LOVE AND LUST AND AMELIA FOX: Not so epically egregious…..
I wish you well, Amelia Fox(1974- ), in the remaining two years of your young adulthood(1994-2014), your middle age(2014-2034) and late adulthood(2034-54)---as well as old-age(2054- ), if you last that long. There is, of course, no reason you should not last barring those slings and arrows which you must avoid if they fall into the category of severely outrageous fortune.
After a student-working life of half a century myself, 1949-1999, during which I had my share of the fantasy-erotic, you came into my life as your career unfolded in the final years of my own career(1996-2004) and the first years of my retirement: 2005 to 2012. I was able to continue that romantic fantasy with the erotic thanks to you and to many others who fill the electronic media these days. I'm sure you have served this role for millions of men. Good luck to you, Amelia, as you continue your own checkered romantic-erotic life.
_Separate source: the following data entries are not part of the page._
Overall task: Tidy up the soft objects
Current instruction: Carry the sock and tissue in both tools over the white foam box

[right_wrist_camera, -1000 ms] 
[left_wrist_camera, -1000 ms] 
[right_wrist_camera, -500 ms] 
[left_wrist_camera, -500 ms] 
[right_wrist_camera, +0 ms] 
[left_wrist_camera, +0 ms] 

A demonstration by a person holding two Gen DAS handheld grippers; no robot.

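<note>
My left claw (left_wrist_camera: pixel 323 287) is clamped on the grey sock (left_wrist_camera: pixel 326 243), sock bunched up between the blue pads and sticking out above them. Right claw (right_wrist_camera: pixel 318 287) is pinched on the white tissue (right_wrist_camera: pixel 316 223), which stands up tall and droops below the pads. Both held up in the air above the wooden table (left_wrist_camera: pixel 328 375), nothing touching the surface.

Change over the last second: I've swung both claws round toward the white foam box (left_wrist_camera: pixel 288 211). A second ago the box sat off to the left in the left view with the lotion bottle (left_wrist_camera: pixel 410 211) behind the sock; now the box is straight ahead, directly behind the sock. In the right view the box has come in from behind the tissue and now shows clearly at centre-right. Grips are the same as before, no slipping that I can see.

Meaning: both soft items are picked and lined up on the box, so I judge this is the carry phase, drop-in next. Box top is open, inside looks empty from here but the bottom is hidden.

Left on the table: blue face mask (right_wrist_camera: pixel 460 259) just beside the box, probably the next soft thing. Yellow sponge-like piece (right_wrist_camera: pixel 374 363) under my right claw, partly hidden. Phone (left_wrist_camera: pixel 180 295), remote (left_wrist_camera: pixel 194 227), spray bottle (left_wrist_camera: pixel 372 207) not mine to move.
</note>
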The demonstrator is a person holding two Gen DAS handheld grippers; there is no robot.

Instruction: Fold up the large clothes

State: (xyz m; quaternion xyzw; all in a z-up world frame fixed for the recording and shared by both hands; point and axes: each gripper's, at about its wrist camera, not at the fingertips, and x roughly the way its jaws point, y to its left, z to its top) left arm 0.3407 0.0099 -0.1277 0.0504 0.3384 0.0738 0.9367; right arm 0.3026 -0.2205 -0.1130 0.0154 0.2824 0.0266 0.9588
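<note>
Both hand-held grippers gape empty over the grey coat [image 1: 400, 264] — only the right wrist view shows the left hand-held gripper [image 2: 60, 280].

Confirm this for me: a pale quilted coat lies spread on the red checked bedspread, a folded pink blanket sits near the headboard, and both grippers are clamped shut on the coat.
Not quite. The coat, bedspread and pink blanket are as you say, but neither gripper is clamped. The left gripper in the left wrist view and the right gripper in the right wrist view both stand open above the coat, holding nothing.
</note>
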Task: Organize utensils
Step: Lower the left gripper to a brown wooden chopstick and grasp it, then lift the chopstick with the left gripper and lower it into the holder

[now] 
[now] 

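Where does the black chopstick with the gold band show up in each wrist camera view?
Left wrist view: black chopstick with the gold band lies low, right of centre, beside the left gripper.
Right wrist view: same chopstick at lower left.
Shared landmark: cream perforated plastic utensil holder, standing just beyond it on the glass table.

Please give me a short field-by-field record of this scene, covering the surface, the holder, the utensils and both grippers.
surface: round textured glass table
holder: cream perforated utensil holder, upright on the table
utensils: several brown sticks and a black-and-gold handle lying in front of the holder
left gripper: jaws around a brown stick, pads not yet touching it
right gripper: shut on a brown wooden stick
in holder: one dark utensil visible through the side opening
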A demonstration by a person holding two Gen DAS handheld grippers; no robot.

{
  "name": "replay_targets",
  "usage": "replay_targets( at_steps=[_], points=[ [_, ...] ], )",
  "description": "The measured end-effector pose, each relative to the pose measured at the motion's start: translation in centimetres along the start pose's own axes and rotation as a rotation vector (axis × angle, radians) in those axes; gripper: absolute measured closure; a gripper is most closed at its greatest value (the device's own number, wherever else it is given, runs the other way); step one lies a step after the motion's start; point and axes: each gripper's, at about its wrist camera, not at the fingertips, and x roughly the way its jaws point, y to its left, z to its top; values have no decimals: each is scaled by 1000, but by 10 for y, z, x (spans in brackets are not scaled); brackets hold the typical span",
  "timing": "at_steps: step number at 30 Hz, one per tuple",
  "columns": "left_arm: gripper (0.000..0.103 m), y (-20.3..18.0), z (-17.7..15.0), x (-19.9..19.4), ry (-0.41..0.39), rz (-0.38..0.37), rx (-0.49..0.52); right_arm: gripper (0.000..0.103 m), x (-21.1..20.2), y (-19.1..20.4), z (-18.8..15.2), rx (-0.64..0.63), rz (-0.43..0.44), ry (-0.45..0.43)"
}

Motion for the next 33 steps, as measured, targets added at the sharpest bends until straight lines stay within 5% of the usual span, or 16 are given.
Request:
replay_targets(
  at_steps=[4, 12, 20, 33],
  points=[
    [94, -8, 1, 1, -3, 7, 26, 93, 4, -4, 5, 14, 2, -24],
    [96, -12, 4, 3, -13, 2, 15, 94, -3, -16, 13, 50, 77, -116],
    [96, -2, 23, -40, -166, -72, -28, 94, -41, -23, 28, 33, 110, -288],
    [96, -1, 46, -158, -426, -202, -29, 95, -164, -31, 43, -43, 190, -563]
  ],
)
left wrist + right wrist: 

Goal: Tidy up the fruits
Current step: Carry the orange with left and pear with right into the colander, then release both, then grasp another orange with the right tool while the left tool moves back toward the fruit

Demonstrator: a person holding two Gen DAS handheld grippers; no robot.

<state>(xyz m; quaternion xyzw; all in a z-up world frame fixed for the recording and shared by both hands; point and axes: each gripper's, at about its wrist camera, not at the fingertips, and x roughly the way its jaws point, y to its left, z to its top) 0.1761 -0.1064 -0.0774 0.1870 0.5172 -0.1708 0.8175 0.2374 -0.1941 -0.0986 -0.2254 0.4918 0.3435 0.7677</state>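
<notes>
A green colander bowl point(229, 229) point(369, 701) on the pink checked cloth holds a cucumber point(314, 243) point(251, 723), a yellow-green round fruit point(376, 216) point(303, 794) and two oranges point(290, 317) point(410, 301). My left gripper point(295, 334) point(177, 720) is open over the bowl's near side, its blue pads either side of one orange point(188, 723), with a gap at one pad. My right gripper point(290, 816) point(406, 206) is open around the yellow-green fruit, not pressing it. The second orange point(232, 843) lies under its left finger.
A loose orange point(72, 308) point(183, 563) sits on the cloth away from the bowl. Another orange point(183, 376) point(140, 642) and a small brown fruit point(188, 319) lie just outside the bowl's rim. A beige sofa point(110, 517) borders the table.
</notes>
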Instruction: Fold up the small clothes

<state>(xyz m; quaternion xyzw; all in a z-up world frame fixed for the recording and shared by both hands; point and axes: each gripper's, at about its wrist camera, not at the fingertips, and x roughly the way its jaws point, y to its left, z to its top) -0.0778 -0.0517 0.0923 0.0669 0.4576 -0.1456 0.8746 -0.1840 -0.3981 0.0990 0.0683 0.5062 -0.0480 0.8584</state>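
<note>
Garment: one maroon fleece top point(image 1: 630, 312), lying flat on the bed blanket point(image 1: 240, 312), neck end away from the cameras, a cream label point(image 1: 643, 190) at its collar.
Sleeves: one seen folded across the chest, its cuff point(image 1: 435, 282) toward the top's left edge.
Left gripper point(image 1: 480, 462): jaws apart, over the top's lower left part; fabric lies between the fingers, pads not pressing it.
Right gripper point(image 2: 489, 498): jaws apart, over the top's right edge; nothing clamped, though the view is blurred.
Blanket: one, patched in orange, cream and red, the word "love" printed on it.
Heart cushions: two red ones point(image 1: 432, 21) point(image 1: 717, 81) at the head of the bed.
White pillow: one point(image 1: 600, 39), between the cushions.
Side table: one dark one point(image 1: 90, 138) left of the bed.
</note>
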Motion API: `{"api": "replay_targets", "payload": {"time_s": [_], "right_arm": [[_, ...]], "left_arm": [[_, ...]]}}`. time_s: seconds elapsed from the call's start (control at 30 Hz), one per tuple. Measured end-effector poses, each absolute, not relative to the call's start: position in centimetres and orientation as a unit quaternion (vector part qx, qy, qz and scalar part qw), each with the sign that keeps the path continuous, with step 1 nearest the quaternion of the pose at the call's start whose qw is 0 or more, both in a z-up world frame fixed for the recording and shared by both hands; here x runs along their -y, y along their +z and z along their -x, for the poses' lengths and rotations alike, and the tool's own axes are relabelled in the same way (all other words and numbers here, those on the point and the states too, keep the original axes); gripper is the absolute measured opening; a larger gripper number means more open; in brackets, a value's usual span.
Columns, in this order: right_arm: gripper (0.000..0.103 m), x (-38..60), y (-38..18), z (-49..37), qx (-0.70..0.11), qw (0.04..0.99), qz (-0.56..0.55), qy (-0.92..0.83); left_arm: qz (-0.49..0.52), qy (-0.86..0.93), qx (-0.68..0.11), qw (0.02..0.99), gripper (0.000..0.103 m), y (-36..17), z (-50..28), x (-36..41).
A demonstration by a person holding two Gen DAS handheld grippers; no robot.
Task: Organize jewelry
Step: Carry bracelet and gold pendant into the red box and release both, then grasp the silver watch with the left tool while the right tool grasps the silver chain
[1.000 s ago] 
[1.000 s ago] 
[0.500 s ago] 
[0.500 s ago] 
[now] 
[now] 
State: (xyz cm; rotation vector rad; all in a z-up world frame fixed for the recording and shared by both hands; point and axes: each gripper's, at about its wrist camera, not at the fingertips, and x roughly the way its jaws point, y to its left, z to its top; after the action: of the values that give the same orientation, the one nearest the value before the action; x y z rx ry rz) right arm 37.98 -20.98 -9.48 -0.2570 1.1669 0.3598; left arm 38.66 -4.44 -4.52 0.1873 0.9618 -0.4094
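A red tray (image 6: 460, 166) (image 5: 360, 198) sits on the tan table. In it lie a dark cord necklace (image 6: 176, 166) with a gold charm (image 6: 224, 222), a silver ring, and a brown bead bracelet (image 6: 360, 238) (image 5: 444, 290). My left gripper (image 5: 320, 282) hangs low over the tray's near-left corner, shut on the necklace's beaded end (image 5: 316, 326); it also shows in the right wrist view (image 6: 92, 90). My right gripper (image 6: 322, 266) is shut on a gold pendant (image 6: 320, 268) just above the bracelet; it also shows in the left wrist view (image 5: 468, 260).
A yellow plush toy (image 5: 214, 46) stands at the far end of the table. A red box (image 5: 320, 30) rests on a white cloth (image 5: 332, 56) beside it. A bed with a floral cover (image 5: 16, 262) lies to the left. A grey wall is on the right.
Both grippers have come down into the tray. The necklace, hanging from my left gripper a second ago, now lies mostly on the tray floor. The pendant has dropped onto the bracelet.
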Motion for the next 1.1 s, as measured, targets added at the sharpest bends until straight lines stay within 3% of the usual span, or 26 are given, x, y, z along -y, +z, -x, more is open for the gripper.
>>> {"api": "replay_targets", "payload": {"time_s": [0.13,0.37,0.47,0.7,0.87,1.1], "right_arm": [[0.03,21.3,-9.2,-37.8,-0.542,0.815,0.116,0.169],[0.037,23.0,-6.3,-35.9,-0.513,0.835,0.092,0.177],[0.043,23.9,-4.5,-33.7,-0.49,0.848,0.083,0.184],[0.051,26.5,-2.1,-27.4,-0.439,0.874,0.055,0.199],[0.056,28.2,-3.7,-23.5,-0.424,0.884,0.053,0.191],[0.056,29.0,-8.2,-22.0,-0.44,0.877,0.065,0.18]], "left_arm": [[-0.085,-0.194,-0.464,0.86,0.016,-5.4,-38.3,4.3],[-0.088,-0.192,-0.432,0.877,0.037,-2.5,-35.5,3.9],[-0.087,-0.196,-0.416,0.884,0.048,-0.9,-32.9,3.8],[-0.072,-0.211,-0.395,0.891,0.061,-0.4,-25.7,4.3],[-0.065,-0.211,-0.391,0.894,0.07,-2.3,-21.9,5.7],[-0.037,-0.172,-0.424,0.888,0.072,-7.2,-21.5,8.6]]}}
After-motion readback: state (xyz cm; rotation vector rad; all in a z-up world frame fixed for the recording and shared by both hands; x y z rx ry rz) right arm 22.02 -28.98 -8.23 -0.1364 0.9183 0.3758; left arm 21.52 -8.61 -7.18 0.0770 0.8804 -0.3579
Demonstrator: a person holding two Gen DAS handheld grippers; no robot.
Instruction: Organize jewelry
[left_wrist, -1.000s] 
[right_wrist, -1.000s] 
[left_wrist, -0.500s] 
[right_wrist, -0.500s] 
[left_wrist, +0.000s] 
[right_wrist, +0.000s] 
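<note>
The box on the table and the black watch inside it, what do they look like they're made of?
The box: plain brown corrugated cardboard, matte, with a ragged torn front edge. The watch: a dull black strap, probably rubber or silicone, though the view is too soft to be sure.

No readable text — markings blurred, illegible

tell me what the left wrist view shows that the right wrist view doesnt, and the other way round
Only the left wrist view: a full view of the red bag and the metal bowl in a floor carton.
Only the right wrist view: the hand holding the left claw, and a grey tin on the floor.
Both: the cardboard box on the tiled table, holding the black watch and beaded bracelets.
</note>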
I wrote the above after watching Amelia Fox: (i) in Consuming Passion, a 2008 British drama which celebrated the centenary of the publishing house Mills and Boon,1 and (ii) in many episodes of Silent Witness.-Ron Price with thanks to 1ABC2TV, 12:30-2:00 a.m., 27/3/’12.
Love and lust, fascination
with the erotic--hormones:
testosterone, & dopamine,
the basis of attachment with
oxitosin running meaning’s
show, one’s cosmology, partly,
along with a new world religion1
as was the case with me, while….
all-along the line I’ve had to deal
with my natural inclinations and an
immense industry of pornography,
to be free from enslavement, have
self-control & refinement as well as
handle what you might call: the trip--
the exquisitely idiosyncratic trip that is
my life, with no manual or cookbook to
deal with all the many problems, those
slings and arrows that come one’s way!
1 Even with the guidelines of this new religion, the Baha’i Faith, dealing with life’s treasures and exercising an appropriate self-control over my impulsiveness has not been easy. I learned over the decades that there is much more to religious life than piety, prayer and meetings. I’ve learned, too, that “one’s imperfections are not so epically egregious as to embarrass the seraphim ruefully yawning at their mention.”(Roger White, “Lines from a Battlefield,” Another Song Another Season, George Ronald, Oxford, 1979, p.111.
Ron Price
27 March 2012
Updated for:
SaddoBoxing.com
Re: LOVE AND LUST AND AMELIA FOX: Not so epically egregious…..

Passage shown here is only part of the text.